Keynote Speakers

Mats Fridlund

Associate Professor
University of Gothenburg

Mats Fridlund is Deputy Director for the Gothenburg Research Infrastructure in Digital Humanities (GRIDH) and Researcher at Department of Literature, History of Ideas, and Religion (LIR) at University of Gothenburg. He is Associate Professor of History of Science and Ideas at University of Gothenburg and Associate Professor in Digital History at University of Turku. In his research he studies the politics and culture of modern science, technology and innovation, with a focus on the technologies of terrorism and often with the use of digital methods. At GRIDH he provides research support in integrative interdisciplinary digital project design, critical digital humanities, digital text analysis and mixed methods. He is born in Sweden where he studied engineering physics and history of science and technology at the KTH Royal Institute of Technology, from which Department of History of Science and Technology he received his PhD in 1999.

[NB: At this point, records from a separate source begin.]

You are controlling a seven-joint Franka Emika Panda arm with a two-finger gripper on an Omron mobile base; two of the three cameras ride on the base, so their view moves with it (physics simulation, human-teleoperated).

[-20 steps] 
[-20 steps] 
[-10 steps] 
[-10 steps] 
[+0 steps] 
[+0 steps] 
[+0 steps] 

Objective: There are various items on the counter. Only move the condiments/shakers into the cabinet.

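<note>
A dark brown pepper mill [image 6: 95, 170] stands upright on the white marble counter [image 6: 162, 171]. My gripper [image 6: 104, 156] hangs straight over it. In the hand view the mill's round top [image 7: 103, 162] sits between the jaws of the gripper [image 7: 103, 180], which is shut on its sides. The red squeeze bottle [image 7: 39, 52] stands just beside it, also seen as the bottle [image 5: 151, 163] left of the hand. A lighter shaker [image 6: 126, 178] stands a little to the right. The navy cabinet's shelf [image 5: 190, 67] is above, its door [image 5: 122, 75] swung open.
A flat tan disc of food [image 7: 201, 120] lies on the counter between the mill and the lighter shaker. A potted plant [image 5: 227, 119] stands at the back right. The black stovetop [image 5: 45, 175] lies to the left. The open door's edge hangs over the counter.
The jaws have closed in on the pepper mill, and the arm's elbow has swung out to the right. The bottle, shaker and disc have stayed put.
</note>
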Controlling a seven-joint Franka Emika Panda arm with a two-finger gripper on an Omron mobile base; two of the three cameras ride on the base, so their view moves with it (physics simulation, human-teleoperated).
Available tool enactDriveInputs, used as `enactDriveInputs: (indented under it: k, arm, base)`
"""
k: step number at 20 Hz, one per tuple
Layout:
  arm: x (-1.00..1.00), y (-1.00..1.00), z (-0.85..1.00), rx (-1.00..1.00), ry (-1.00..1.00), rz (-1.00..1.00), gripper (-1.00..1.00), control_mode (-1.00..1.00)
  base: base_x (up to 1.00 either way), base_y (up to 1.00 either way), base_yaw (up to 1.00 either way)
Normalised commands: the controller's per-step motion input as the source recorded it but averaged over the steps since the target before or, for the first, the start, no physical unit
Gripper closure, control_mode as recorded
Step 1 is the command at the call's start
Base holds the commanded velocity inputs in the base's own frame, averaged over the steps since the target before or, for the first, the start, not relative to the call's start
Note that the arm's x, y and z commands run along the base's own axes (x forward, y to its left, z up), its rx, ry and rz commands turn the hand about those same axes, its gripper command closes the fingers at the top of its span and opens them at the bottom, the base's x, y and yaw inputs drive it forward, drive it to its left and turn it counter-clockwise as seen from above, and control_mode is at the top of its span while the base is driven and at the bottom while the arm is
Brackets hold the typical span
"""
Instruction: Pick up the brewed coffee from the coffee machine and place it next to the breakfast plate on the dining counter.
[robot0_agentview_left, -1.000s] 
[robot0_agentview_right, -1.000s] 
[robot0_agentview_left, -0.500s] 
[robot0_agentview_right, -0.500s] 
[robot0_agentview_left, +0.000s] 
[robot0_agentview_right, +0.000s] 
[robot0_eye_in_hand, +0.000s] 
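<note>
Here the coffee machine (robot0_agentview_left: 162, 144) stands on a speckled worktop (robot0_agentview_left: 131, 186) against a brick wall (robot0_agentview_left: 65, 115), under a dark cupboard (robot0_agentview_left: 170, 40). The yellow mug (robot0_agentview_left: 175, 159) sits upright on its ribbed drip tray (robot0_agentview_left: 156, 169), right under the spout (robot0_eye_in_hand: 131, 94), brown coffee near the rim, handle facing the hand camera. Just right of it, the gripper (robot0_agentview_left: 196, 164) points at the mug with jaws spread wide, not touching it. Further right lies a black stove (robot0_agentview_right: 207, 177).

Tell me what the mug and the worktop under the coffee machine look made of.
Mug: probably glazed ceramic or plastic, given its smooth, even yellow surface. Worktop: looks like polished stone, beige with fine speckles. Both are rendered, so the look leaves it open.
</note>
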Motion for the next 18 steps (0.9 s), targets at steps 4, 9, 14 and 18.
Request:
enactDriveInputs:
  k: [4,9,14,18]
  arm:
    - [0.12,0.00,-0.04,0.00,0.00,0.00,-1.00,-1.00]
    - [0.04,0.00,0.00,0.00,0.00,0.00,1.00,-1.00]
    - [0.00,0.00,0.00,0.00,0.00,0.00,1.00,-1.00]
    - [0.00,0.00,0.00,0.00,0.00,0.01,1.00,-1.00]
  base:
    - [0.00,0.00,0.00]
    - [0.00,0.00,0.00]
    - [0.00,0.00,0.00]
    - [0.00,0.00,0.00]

His current research primarily concern the history of terrorisms. An ongoing study focus on the development of urban terrormindedness, how cities and citizens since the 19th century have used various technologies to cope with different forms of man-made terror and terrorism. A second study investigates the materiality of non-state terrorism by investigating the role appropriation of engineering expertise and industrial technologies such as dynamite revolvers have played in the rise of modern revolutionary terrorism during the long 19th century. His research on the history of terrorism has been competitively awarded grants from national Swedish research financiers.

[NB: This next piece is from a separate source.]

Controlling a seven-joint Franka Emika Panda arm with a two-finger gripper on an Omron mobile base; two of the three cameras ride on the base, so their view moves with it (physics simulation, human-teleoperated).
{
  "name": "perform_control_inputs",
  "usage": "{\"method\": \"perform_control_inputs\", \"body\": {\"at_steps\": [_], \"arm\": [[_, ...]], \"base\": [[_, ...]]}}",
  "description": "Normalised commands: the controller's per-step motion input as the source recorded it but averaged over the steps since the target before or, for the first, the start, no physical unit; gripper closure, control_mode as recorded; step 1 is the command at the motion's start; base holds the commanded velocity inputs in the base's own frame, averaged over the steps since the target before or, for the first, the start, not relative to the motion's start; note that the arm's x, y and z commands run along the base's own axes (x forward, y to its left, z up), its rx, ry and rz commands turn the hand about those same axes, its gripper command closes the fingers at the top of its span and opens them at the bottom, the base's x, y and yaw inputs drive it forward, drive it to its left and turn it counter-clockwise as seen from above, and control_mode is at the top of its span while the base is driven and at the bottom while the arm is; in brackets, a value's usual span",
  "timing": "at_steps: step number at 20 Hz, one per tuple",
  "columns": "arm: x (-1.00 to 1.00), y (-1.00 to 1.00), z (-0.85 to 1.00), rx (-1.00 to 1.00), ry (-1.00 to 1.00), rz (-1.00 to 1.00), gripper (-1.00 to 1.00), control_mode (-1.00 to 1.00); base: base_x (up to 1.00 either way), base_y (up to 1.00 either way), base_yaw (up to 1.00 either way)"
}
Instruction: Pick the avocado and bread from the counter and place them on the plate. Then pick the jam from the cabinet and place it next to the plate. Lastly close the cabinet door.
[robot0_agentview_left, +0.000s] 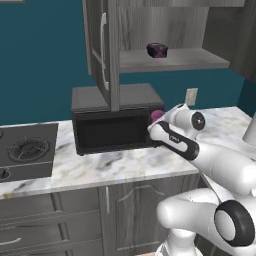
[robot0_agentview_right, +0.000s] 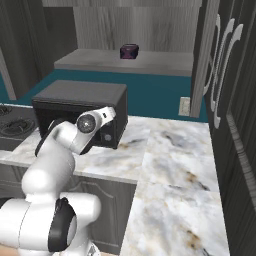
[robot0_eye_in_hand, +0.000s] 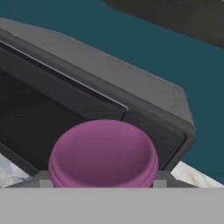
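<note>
From the left, the cabinet door (robot0_agentview_left: 103, 50) stands open and the jam (robot0_agentview_left: 157, 49) sits on the shelf, so fetching it and shutting the door are left. The arm reaches toward a pink thing (robot0_agentview_left: 156, 116) by the microwave (robot0_agentview_left: 117, 125) on the marble counter (robot0_agentview_left: 125, 162); a stove (robot0_agentview_left: 25, 150) lies further left.

From the right, the jam (robot0_agentview_right: 129, 51) is well above the arm; I see no plate.

At the hand, a purple dome (robot0_eye_in_hand: 103, 154) sits close against the microwave. I cannot tell how the fingers stand.
</note>
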Motion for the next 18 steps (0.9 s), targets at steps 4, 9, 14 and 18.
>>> {"method": "perform_control_inputs", "body": {"at_steps": [4,9,14,18], "arm": [[0.0,0.0,-0.44,0.0,0.0,0.0,1.0,-1.0],[0.0,0.0,-0.08,0.0,0.0,0.0,1.0,1.0],[0.0,0.0,0.0,0.0,0.0,0.0,1.0,1.0],[0.0,0.0,0.0,0.0,0.0,0.0,1.0,1.0]], "base": [[0.0,0.0,0.0],[-0.01,0.0,0.0],[-0.27,0.14,-0.01],[-0.33,0.19,-0.02]]}}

His other main research interest concerns digital history where he primarily focus on the use of digital humanities research methods within historical research. In addition to pursuing digital history research he is involved in organizational activities aimed at institutionalizing digital humanities within the Nordic countries. 

Read more: Mats Fridlund | University of Gothenburg (

Abstract for Keynote:


Abstract coming soon.

Maria Kaika

Professor in Urban, Regional and Environmental Planning 
University of Amsterdam

Maria Kaika is professor in Urban, Regional and Environmental Planning at the University of Amsterdam’s (UvA) Faculty of Social and Behavioural Sciences.

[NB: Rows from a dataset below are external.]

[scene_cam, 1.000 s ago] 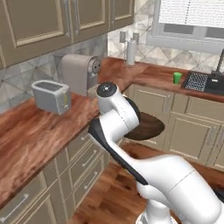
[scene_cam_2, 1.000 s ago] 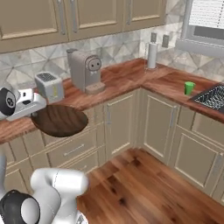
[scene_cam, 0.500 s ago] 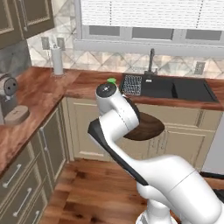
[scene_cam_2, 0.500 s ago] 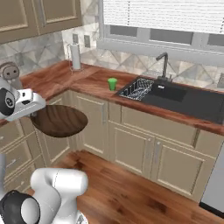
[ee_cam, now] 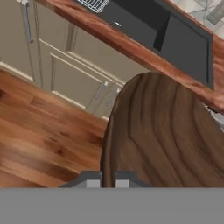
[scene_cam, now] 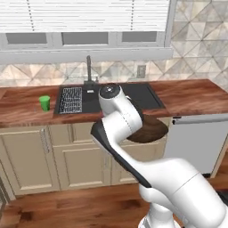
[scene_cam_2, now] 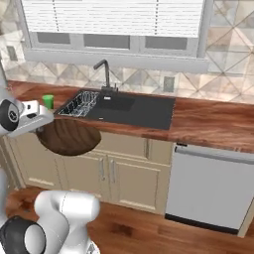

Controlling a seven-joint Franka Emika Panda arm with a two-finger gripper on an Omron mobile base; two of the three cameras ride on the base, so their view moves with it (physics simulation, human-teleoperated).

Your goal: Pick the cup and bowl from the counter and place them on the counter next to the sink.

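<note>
The base had driven along the cabinets, bringing the sink (scene_cam: 107, 95) directly ahead. The pincer (ee_cam: 108, 180) was clamped on the rim of the wooden bowl (ee_cam: 166, 135), held in front of the tabletop (scene_cam_2: 208, 121). The green cup (scene_cam: 44, 103) stood on the tabletop just left of the sink.

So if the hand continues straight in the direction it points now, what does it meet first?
Probably the cabinet front below the sink. The hand, shut on the wooden bowl, points toward it, though depth is unclear.

Cup (scene_cam: 44, 103) on counter (scene_cam: 191, 95) left of sink (scene_cam: 107, 97), dish rack (scene_cam: 71, 99) in its left basin
</note>
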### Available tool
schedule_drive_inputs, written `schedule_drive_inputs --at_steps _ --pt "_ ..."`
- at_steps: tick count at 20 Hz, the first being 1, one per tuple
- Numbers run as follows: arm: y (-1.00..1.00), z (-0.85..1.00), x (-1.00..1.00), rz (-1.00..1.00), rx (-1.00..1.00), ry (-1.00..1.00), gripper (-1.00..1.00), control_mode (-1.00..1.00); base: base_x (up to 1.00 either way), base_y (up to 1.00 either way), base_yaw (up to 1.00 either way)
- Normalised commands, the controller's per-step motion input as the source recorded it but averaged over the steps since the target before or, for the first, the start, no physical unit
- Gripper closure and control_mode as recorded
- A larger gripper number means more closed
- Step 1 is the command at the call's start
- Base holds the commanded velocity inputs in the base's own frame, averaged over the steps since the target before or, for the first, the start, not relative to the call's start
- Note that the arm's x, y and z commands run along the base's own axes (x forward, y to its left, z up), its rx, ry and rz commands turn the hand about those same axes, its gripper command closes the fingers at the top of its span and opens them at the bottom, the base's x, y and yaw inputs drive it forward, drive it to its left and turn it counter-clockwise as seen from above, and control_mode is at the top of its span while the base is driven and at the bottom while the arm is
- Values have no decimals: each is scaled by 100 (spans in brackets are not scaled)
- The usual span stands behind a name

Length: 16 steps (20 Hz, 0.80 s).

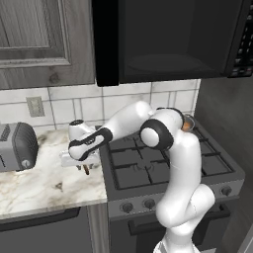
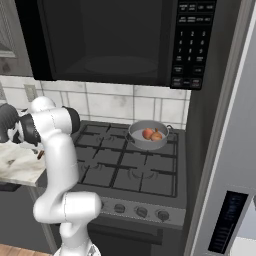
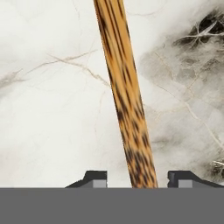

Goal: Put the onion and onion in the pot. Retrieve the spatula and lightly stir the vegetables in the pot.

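My gripper (image 3: 136,180) hangs low over the marble counter (image 3: 52,131). The spatula (image 3: 127,100) handle lies between my spread jaws, which aren't touching it. Both onions (image 2: 152,134) sit in the pot (image 2: 148,135) on the stove (image 2: 125,165).

- The arm (image 1: 173,163) rises upright, then folds at the elbow and reaches out left and low.
- The gripper (image 3: 139,180) points down, jaws apart with a gap either side.
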Motion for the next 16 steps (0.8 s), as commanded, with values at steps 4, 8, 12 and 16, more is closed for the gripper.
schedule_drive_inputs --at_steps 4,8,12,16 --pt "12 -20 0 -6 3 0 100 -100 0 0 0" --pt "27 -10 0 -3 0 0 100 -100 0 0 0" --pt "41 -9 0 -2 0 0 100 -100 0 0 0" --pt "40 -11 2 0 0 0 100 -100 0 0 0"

She holds a PhD in Geography from the University of Oxford and an MSc in Architecture and Planning from the National Technical University of Athens. She has held tenured posts at the Universities of Oxford and Manchester and visiting and honorary professorships  in several European Universities. Currently, she is Director of the Centre for Urban studies and Chair in Urban Regional and Environmental Planning at the University of Amsterdam. She is recipient of the 2017 Jim Lews Prize for the most innovate  academic publication (with L Ruggiero), and of the 2021  European Award of Excellence in Teaching in the Humanities and Social Sciences. Her research focuses on urban political ecology, the relation between economic crisis and environmental and housing marginalization, and the embodied politics of infrastructures.  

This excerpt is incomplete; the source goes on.